A Unipar deverá lançar oferta pública para a aquisição de até a totalidade das demais ações representativas do capital da Solvay Indupa negociadas na Bolsa de Comercio de Buenos Aires. A Solvay Indupa possui uma planta localizada em Bahía Blanca, na Argentina, com capacidade instalada para produção de 220 mil toneladas de PVC e 160 mil toneladas de soda. A Solvay detém 99,9 por cento do capital da Indupa Brasil, com fábrica em Santo André (SP), e 58 por cento da Solalbán Energía, que possui ativos de geração de energia na Argentina.

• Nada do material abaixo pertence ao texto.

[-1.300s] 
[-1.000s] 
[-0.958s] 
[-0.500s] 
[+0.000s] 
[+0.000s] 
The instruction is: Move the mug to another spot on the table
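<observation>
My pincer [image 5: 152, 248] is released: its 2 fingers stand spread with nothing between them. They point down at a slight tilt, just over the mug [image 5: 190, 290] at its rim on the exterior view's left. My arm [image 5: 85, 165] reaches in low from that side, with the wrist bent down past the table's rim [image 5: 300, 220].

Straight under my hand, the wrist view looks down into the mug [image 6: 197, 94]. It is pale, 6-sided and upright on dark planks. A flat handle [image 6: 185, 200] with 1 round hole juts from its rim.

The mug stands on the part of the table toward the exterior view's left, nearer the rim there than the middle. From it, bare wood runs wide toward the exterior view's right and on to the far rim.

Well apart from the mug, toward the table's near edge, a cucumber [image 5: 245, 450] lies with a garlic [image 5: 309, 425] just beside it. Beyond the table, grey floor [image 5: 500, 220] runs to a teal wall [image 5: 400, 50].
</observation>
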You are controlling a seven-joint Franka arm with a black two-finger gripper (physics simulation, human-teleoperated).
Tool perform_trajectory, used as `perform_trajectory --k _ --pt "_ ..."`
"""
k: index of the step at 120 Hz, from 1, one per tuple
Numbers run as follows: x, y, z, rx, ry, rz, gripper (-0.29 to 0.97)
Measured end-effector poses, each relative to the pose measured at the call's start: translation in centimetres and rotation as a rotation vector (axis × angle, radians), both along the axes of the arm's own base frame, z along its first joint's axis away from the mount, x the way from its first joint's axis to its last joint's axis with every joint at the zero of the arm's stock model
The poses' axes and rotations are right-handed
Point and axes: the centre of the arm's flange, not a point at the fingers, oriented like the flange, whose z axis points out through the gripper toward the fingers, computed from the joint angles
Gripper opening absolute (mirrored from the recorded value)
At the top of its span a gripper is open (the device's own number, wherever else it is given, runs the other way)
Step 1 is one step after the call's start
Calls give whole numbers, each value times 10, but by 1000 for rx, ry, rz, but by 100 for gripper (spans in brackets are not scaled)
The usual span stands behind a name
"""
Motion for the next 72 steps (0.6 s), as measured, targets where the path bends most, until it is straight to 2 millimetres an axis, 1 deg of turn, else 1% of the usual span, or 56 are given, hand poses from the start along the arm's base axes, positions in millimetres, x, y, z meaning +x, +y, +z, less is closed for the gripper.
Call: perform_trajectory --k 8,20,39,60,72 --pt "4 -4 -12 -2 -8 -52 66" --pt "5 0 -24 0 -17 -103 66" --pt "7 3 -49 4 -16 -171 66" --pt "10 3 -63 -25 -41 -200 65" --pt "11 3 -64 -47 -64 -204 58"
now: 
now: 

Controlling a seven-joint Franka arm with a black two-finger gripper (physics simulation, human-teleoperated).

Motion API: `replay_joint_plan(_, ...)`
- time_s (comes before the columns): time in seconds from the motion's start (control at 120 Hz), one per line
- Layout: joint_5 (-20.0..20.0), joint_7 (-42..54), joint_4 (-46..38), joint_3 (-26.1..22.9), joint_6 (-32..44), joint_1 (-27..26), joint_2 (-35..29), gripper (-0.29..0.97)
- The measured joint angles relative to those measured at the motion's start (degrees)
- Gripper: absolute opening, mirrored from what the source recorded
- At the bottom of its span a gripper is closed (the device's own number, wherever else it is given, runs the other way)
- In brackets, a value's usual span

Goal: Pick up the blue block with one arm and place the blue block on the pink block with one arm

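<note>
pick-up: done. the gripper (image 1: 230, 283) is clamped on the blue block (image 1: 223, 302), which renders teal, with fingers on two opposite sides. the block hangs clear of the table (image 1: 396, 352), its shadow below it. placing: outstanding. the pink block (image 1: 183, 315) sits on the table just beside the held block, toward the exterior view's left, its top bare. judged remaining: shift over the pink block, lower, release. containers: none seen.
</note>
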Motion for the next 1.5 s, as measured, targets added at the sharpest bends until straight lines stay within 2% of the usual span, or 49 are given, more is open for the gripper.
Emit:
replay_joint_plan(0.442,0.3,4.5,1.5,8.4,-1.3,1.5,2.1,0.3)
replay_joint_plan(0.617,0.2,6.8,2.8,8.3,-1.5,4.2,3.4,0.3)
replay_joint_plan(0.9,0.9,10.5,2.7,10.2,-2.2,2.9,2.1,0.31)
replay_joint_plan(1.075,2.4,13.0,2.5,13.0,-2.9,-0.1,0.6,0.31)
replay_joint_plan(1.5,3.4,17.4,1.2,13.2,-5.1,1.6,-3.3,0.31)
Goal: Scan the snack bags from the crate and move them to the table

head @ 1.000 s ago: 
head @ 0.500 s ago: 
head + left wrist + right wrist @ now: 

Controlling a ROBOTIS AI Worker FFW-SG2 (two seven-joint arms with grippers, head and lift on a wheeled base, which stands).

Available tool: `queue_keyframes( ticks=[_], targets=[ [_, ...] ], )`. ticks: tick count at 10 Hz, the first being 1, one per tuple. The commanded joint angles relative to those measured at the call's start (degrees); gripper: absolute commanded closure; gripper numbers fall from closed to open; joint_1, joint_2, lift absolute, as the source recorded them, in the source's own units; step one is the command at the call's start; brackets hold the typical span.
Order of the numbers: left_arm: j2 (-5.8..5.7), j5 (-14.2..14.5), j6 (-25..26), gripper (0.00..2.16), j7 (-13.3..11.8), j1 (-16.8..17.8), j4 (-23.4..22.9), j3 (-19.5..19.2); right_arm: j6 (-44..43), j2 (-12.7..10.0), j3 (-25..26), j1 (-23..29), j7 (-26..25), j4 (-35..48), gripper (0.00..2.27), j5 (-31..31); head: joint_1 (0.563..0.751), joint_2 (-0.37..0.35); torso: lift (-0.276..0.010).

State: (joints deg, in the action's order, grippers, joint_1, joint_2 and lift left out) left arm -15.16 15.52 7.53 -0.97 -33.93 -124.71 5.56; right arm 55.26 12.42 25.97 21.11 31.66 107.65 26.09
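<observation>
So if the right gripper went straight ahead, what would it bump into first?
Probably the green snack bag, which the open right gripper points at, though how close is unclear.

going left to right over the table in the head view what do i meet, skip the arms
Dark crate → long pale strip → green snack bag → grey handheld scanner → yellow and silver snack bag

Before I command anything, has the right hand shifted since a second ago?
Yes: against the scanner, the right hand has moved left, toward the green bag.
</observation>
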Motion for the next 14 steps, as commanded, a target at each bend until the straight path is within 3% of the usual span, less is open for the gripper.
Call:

"Para a Unipar, a aquisição tem por objetivo fortalecer sua posição na fabricação de cloro, soda e outros produtos químicos derivados, além de integrar ao seu portfólio o negócio de vinílicos (PVC), no Brasil e na Argentina", disse a empresa, em fato relevante. A conclusão da aquisição está sujeita à aprovação pelo Conselho Administrativo de Defesa Econômica (Cade).

Alpargatas
A Alpargatas (ALPA4) concluiu a venda das operações relacionadas às marcas Topper e Rainha ao Sforza, grupo de investimentos liderados por Carlos Wizard Martins. O negócio, avaliado em R$ 48,7 milhões, foi anunciado em 3 de novembro do ano passado. A Alpargatas informou que recebeu a primeira parcela do preço de compra da operação Brasil, de R$ 24,3 milhões.

Via Varejo
Michael Klein, da família fundadora da Casas Bahia, voltou a se movimentar na tentativa de obter o controle da Via Varejo (VVAR11), que reúne as lojas físicas de Casas Bahia e Ponto Frio. Segundo o Valor, Klein tem sondado o mercado para avançar numa negociação com o apoio de bancos - como um possível financiamento do Bradesco. As conversas envolvem também a aquisição do controle da empresa de comércio eletrônico Cnova, diz o jornal. 

PDG Realty
O Morgan Stanley aumentou a participação na PDG Realty (PDGR3) para 5,1% do capital.